Cited by influential creators like Shigeru Miyamoto and Hideo Kojima as a major inspiration, Space Invaders revolutionized the industry following the video game crash of 1977 (brought on by a glut of Pong clones on the market and the departure of manufacturers like RCA and Fairchild). Proving that video games were capable of competing with movies, music and television, Space Invaders has since become recognized as one of the most influential games ever released. It was one of the first games to utilize the concept of a “high score,” and was the first to save the player’s score. It was the first shooter that allowed enemies to shoot back at the player, the first to give the player multiple lives and provide destructible cover against enemy fire. Its success effectively launched an entire genre of space shooters, including Atari’s Asteroids, Williams’ Defender, and Namco’s Galaxian series.

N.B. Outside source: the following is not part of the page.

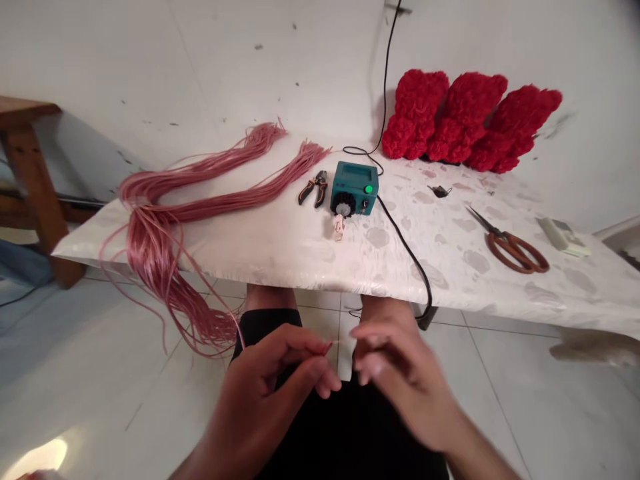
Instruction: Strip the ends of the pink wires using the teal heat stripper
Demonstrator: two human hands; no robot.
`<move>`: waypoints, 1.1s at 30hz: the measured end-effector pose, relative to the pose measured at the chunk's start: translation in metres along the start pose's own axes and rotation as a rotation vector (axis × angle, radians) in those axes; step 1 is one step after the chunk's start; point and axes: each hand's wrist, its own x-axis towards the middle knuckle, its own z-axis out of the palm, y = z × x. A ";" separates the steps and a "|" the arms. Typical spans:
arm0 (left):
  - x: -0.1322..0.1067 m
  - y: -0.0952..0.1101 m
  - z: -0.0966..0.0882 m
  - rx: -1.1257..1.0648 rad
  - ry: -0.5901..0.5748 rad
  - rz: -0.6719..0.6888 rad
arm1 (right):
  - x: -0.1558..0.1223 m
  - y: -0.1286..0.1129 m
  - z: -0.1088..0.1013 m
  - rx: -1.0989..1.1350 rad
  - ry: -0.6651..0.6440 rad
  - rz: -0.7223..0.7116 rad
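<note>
Finishes I saw: mostly glossy, some rough.
Pink cord (155, 250) looked smooth and shiny; teal plastic box (354, 180) matt; table covering (400, 263) glossy; red fluffy pile (463, 120) rough; wooden bench (30, 180) dull.

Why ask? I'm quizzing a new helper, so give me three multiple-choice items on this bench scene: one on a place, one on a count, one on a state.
1. Where do the pliers lie?
A. On the floor
B. On the white table, beside the teal box
C. Against the wall

2. How many red bear-shaped figures stand at the table's back?
A. One
B. Two
C. Three

3. How does the pink strand bundle lie?
A. Draped over the table's front edge
B. Coiled inside a box
C. Wound around the scissors

1: B, they lie just left of the box.
2: C, three stand in a row.
3: A, the strands hang down past the edge.
</note>
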 end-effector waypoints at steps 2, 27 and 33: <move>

It moved the gaming industry away from Pong-inspired sports games grounded in real-world situations towards action games involving fantastical situations. Whittaker commented that Space Invaders helped action games become the most dominant genre on both arcades and consoles, through to contemporary times. Guinness World Records considered Space Invaders one of the most successful arcade shooting games by 2008. In describing it as a "seminal arcade classic", IGN listed it as the number eight "classic shoot 'em up". Space Invaders set the template for the shoot 'em up genre. Its worldwide success created a demand for a wide variety of science fiction games, inspiring the development of arcade games, such as Atari's Asteroids, Williams Electronic's Defender, and Namco's Galaxian and Galaga, which were modeled after Space Invaders' gameplay and design. This influence extends to most shooting games released to the present day, including first-person shooters such as Wolfenstein, Doom, Halo, and Call of Duty. Space Invaders also had an influence on early computer dungeon crawl games such as Dungeons of Daggorath, which used similar heartbeat sounds to indicate player health. Space Invaders' concept of a gradually increasing difficulty level also revolutionized the gaming industry.
Remakes and sequels
Recent ports and remakes include Space Invaders Anniversary, released in 2003 for the PlayStation 2 and including nine variants of the core game. Space Invaders, Space Invaders Part II and Return of the Invaders were featured in the arcade compilation Taito Legends (released in 2005), and Space Invaders '91, Space Invaders '95, and Space Invaders DX were featured in Taito Legends 2 (released in 2006). A remake of the game called Space Invaders Extreme was released for the PSP and Nintendo DS in 2008 and on Xbox Live Arcade in 2009. A second remake, Space Invaders Infinity Gene, was released in 2009 on PlayStation Network, Xbox Live Arcade, and iOS devices.